In primo luogo, il diritto al Tfm e i criteri per la sua quantificazione possono essere stabiliti nello statuto sociale redatto al momento della costituzione della Società o in sede di una successiva modifica purché antecedente, quest’ultima, alla nomina dell’amministratore cui si vuole attribuire detto Tfm.
Nel caso in cui si ricorra ad un successivo verbale dell’assemblea dei Soci, questo dovrà essere redatto nella forma di atto pubblico o estratto dal libro delle deliberazioni assembleari e soggetto ad autentica notarile, o ancora firmato digitalmente e marcato temporalmente e/o notificato a mezzo Pec dalla Società all’amministratore destinatario del Tfm.
Ormai superate appaiono talune altre modalità di attribuzione della data certa individuate dall’A.E. quali la registrazione del verbale presso un ufficio pubblico, l’apposizione del timbro postale o l’invio della delibera mediante raccomandata in plico senza busta.

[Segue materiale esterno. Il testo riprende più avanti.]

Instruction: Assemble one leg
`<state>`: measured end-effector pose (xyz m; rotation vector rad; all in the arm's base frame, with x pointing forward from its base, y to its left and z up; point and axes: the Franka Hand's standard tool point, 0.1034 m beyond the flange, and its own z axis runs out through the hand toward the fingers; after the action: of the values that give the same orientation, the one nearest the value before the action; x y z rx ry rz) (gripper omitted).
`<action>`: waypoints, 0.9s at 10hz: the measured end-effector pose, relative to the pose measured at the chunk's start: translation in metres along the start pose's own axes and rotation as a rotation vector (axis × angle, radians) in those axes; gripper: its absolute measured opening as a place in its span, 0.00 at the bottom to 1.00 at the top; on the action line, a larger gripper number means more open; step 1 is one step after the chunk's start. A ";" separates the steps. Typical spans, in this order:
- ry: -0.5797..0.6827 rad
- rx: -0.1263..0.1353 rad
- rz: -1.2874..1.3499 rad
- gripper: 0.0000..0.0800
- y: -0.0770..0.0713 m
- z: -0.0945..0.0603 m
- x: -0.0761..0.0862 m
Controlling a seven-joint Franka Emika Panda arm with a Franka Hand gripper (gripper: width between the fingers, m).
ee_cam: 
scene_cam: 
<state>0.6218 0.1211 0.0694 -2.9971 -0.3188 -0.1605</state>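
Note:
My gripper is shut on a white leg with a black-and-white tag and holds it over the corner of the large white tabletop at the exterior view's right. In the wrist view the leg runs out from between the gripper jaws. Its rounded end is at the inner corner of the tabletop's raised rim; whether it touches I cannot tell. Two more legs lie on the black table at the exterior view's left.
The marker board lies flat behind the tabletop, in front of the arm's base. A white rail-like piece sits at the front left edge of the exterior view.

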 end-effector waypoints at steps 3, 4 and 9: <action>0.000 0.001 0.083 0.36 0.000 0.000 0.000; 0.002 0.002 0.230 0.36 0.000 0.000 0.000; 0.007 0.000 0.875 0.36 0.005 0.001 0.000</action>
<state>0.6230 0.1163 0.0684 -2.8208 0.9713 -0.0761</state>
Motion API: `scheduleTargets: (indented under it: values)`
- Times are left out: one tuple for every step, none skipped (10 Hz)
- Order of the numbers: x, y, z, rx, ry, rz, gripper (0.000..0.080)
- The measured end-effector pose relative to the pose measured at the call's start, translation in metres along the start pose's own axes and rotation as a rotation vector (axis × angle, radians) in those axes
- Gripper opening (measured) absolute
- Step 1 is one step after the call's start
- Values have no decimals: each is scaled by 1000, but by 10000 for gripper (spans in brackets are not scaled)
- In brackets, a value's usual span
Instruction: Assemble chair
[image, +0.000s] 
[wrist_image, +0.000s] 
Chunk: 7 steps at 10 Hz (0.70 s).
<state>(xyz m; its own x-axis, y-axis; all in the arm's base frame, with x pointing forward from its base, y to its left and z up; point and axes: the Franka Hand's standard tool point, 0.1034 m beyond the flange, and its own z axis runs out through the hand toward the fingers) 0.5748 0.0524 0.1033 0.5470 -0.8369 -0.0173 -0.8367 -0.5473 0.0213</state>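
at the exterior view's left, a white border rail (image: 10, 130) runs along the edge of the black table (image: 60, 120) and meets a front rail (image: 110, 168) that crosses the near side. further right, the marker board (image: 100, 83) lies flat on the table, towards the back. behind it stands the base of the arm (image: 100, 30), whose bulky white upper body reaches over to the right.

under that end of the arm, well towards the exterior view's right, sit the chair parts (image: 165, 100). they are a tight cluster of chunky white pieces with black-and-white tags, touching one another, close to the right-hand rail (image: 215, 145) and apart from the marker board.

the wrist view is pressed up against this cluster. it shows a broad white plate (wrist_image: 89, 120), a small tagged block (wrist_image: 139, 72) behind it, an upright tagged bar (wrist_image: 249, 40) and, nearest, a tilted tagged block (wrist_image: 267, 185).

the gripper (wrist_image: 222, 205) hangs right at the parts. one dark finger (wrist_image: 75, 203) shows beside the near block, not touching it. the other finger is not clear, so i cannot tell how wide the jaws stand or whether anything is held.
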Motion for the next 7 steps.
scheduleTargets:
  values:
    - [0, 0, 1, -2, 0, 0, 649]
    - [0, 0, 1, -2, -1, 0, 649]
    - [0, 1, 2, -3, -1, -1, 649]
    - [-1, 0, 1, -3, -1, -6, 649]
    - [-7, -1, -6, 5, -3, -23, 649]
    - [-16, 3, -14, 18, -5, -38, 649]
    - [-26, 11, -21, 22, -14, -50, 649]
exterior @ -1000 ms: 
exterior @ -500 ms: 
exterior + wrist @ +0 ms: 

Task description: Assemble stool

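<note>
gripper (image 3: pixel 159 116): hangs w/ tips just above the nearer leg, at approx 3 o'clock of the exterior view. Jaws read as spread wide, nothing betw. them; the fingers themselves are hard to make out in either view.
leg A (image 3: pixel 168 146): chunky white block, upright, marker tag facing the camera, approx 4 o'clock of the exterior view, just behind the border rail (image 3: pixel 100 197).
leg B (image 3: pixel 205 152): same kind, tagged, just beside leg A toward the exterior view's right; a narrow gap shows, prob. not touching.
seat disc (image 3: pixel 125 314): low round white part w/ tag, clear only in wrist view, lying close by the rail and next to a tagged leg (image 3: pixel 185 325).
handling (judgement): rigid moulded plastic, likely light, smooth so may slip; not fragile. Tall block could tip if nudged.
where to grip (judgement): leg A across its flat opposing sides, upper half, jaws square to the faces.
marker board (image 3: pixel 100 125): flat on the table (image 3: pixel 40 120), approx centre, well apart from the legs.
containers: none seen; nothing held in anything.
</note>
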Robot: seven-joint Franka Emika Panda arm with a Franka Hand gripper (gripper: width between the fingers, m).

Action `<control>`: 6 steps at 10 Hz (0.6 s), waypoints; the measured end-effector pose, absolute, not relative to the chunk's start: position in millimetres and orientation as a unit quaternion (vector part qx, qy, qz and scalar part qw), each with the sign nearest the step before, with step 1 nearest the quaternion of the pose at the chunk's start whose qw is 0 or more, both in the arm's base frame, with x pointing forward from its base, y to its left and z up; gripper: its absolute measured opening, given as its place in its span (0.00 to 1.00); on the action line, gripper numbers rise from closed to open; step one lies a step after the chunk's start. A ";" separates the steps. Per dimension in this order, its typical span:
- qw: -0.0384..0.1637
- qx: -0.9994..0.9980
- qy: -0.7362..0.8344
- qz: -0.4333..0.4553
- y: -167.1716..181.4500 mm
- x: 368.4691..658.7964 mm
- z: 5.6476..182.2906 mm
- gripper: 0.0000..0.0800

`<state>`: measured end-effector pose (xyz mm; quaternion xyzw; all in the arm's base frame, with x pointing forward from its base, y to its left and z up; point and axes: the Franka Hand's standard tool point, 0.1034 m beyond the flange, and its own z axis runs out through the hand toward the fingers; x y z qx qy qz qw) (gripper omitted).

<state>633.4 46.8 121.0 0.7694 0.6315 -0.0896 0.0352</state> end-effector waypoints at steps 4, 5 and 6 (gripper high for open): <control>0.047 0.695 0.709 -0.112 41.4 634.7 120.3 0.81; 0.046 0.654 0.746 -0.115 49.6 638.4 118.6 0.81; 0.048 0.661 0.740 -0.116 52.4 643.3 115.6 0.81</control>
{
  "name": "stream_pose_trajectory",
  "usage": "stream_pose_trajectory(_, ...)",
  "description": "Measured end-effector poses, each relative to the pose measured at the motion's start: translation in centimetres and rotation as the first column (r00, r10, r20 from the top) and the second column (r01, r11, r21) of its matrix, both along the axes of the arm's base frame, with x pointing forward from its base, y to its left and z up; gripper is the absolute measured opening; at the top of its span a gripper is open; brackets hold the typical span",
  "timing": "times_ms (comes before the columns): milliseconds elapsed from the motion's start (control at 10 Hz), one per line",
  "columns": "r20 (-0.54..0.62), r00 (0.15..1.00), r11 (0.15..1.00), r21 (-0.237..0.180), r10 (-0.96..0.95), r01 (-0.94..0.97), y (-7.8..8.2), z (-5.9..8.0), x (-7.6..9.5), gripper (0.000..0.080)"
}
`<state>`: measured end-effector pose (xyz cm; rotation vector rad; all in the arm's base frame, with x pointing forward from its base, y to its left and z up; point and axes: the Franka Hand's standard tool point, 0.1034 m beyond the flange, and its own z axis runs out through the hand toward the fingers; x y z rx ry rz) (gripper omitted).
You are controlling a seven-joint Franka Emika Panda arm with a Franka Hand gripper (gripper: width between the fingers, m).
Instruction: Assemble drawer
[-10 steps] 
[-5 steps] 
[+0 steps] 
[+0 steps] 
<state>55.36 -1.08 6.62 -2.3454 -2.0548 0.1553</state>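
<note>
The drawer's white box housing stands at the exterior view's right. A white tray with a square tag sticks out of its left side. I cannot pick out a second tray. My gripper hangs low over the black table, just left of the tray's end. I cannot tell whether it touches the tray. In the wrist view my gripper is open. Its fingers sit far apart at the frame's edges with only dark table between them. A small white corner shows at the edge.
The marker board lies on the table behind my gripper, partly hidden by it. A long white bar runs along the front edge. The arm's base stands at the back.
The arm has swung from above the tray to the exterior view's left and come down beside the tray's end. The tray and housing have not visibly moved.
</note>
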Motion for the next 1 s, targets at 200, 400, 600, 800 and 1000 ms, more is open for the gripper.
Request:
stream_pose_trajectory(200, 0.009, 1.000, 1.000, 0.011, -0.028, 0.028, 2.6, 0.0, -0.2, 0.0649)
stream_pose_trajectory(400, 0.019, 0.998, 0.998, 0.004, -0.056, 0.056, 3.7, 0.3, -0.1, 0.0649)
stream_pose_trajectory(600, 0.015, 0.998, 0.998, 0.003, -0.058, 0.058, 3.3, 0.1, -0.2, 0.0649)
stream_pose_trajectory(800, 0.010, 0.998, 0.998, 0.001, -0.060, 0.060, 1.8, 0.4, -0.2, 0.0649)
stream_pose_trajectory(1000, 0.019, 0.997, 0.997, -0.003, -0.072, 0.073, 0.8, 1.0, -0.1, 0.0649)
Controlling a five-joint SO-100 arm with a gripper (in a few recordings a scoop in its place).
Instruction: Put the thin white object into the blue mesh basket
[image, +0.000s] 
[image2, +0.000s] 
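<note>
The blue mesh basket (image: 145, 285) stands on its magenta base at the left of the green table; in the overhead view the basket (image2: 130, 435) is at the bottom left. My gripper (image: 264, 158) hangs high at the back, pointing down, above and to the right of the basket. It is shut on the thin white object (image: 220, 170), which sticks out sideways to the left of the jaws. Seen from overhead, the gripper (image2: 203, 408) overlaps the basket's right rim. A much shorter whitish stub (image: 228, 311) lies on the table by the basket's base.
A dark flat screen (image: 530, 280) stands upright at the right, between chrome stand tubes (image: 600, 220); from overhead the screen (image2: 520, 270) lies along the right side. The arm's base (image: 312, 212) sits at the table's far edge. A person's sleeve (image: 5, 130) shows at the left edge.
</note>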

In mancanza di data certa anteriore all’accantonamento, la deduzione del costo corrispondente al Tfm accantonato avverrà nell’anno dell’effettiva erogazione e l’amministratore non potrà avvalersi della tassazione separata, ma dovrà assoggettare questa forma di remunerazione differita a tassazione ordinaria, mediante ritenute alla fonte e cumulo con gli altri redditi in sede di dichiarazione fiscale.